British civil servant and colonial politician in New South Wales, Australia

William Harvie Christie (1808 - 19 March 1873) was an Australian senior public servant.

Christie was born in Ceylon and arrived in Australia in 1836 as a captain in the British Army. He was appointed superintendent of convict gangs based at Liverpool. He was promoted to major in 1838 and a year later appointed as superintendent of the convict gangs housed at Hyde Park Barracks in Sydney. Christie retired from the army and in January 1847 was appointed as Sergeant-at-Arms to the New South Wales Legislative Council. He served as Postmaster-General of New South Wales from May 1852 to September 1865.

==Biography==

===Early years===

William Harvie Christie was born in 1808 in Ceylon, the third of seven sons of Thomas Christie and his wife Mary (née Tolfrey). His father was the medical inspector-general of Ceylon. The Christie family returned to England in about 1810 and settled at Cheltenham, county Gloucestershire. Six of the seven sons in the family (including William) joined the British Army.

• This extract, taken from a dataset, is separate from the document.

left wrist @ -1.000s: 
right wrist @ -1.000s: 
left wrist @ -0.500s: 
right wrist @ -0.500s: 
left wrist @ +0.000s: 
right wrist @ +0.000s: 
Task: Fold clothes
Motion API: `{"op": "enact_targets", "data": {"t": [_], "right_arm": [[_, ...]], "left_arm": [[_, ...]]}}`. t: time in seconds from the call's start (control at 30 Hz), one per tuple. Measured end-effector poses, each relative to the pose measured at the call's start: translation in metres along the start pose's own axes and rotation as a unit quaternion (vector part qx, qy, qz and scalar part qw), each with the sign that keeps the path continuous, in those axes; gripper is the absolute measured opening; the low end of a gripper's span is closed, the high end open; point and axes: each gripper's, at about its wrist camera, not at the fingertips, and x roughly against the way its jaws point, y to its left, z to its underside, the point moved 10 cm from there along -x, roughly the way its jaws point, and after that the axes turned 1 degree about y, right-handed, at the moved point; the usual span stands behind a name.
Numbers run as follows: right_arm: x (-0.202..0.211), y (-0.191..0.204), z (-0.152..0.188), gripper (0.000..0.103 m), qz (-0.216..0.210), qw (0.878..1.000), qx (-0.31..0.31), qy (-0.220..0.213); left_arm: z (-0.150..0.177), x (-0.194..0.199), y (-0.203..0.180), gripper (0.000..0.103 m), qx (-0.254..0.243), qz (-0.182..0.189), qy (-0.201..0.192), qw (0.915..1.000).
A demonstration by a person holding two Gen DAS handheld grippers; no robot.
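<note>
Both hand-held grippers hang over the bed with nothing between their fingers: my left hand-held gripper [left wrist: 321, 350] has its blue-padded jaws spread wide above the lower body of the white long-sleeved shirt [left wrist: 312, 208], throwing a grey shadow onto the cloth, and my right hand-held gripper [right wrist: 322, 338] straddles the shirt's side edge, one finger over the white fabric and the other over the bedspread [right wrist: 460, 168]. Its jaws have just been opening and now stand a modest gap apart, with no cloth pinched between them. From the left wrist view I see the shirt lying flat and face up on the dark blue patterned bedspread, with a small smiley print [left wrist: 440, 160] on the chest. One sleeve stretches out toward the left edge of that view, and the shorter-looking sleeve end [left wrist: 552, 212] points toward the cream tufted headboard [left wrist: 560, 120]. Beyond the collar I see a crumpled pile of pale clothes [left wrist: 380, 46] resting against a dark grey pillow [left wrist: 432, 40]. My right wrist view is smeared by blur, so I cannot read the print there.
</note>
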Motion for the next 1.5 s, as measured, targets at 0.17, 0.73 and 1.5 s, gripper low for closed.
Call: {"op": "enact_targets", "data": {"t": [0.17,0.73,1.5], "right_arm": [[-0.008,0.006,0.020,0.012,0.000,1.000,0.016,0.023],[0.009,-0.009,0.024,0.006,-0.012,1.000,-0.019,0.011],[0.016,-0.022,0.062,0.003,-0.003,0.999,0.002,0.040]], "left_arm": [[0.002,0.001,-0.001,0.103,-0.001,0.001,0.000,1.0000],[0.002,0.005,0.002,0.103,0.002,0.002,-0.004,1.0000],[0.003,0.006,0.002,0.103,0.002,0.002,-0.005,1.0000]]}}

Young William was educated at the Rugby School and later at the Royal Military Academy at Woolwich, where he qualified for the artillery (but afterwards opted for the infantry).

===Military service===

William Christie undertook military officer training at the Sandhurst Royal Military Academy and joined the 80th Regiment of Foot as an ensign. He was promoted to lieutenant in March 1827 and captain in May 1833. Christie "served for many years in Ireland".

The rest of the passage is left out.